Ungrateful

Green wet pears hanging on the tree branch

Old Anthony was happy about the corona virus. It kept that girl and that Leep out of his room and his life, and meant even more minimal contact with his caregivers at Sunny Shores, which was neither sunny nor near any recognizable body of water.

By chance, his room overlooked a sparse patch of lawn and a tree, all of it (and Sunny Shores) enclosed by a tall chain link fence. This fence was meant to prevent the folks from Floor 6 from escaping, should they manage to wander out of their locked ward, but mostly it made Anthony feel as if he too was a prisoner.

It was a pear tree. He had a memory of his uncle’s farm in the country where he and his sister and parents took brief summer vacations, as his uncle tolerated them for a week or two without charge.

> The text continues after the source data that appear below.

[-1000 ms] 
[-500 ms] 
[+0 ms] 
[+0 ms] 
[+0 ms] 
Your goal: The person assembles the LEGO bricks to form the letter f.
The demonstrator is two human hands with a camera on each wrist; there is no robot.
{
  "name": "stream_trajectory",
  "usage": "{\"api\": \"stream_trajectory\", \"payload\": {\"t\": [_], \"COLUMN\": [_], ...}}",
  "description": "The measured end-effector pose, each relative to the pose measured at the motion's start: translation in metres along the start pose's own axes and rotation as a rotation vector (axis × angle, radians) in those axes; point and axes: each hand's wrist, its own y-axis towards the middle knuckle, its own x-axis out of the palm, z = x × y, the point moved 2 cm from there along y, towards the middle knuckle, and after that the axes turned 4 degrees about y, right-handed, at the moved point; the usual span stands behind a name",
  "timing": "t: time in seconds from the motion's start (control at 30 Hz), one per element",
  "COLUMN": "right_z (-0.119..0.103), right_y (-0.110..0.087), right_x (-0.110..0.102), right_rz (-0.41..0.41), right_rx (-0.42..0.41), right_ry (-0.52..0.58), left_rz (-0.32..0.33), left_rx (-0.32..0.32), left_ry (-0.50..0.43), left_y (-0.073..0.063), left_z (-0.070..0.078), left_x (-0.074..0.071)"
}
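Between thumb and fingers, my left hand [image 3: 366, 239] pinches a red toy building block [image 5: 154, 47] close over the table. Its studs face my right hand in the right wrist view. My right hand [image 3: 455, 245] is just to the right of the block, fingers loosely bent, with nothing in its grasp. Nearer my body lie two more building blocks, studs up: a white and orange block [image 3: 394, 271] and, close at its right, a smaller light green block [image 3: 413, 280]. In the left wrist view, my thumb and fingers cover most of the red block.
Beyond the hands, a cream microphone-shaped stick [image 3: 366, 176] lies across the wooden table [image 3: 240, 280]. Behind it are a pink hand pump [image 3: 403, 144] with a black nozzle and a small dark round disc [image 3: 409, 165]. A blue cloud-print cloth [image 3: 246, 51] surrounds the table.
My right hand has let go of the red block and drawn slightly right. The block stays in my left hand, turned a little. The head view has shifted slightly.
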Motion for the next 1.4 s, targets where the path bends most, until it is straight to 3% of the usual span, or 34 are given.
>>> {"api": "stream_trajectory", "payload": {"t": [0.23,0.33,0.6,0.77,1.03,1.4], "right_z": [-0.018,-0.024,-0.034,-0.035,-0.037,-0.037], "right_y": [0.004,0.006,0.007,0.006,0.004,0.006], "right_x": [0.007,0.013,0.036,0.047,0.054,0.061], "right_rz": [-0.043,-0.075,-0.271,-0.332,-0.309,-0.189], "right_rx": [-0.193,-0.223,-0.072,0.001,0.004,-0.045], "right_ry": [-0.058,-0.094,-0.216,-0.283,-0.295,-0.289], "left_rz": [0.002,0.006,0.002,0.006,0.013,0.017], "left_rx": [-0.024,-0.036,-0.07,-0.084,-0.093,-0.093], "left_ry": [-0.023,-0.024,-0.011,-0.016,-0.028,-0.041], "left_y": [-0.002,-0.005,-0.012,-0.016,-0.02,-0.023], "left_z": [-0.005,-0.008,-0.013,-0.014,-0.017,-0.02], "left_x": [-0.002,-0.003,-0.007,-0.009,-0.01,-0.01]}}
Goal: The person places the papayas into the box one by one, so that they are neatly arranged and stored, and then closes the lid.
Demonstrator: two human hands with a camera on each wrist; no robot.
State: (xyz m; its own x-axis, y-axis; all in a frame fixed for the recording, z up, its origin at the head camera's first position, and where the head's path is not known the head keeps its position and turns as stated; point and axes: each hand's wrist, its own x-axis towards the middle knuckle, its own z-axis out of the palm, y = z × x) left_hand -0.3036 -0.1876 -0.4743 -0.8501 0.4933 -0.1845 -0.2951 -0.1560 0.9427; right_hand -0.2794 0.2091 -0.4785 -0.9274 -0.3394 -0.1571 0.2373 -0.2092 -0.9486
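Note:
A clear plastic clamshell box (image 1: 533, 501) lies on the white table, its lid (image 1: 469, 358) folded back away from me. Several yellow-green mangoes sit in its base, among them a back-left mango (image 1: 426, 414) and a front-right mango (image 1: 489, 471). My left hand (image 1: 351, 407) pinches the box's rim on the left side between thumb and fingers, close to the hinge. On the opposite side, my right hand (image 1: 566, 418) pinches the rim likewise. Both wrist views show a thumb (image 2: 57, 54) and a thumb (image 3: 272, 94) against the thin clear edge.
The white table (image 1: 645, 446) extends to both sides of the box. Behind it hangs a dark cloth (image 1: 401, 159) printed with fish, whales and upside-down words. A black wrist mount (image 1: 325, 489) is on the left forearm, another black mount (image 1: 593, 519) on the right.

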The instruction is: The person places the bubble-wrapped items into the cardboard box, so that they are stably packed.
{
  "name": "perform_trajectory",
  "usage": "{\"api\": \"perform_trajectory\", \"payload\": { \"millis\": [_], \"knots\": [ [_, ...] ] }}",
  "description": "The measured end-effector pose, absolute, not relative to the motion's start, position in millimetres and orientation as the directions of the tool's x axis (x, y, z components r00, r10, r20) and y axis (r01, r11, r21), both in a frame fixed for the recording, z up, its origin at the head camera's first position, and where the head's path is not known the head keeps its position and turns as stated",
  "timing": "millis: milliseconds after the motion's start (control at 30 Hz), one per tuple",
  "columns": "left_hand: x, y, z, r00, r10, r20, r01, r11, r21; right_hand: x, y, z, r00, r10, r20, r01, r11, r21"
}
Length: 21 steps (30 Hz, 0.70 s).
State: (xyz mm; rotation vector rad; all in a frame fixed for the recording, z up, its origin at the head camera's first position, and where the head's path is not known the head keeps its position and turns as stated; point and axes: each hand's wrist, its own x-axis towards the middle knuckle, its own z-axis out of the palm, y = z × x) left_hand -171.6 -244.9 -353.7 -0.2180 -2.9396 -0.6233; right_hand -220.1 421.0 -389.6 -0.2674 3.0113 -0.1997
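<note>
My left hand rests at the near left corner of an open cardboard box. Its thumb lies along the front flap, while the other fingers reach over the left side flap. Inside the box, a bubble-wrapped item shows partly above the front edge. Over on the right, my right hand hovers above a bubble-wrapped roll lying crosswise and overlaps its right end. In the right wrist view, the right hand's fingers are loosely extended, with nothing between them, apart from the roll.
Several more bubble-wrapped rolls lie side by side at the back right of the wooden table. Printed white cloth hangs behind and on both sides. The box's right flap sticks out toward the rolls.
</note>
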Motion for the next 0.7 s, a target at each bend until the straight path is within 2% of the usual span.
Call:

Uncle Frank’s orchards included a few rows of pear trees, and Anthony remembered the teardrop shape of the canopies, the warm, luminous leaves and the plump clusters of fruit, never quite ready for picking when the family visited. They feasted on late cherries and peaches, but those who came after enjoyed the pears.

The tree outside his window was solitary, old, and neglected, but home to a hive of honeybees, which Anthony observed with interest, as he had nothing else to do. Especially now, with the lockdown.

All Sunny Shores residents were banned from the dining room and other common rooms, about which Anthony cared not a whit; but it made it more difficult to connect with Presley. It was not impossible, however, because staff had been cut back, ostensibly because patient isolation made a full complement of caregivers unnecessary. But Anthony knew the proprietors of Sunny Shores were most interested in saving a few bucks. They were a business, after all, and he remembered when they switched to powdered milk in the hopes no one would notice, and the declining number of chips in the chocolate chip cookies, and the fewer and smaller proteins on his plate… a shrivelled thigh instead of a plump breast with his rice and peas did not go unnoticed.

He couldn’t tell if the person who dropped off his lunch and dinner tray was the red-headed one with the big teeth or the brunette with the permanent lip blister, since they now wore caps and masks. The masks didn’t look like the ones he saw medical people wear on television: They looked like the kind you bought at Home Hardware to protect your face from sawdust. Whatever.

He wasn’t sure what precisely was in those bottles Presley sold him, or where she got them, but they did the trick. The sharp, clear, bitter liquid came in mason jars with screw top lids and blank labels on them, presumably so Presley’s customers could disguise their hooch however they desired. Anthony labelled his “CPAP” and figured the redhead and the brunette would likely not notice or care, even though he didn’t use a CPAP machine. They tended to be incurious.

If the girl or Leep ever noticed the jar on the dresser, they said nothing, perhaps because of misplaced trust in a man’s right to privacy, even an old, homeless drunk.

Sometimes the Wiry Guy came in with his meds, also masked for do-it-yourself projects. He liked to chat but thankfully his voice was muffled and Anthony had never been good at understanding accented English.

He could enjoy his CPAP liquid in peace, enjoy the warm oblivion it brought, without thought of who the girl really was and why Leep wanted to see him. Arranging and following through with the meet-ups with Presley were enough to occupy his mind between watching CIS: Las Vegas and Ironside reruns and staring out the window at the bees.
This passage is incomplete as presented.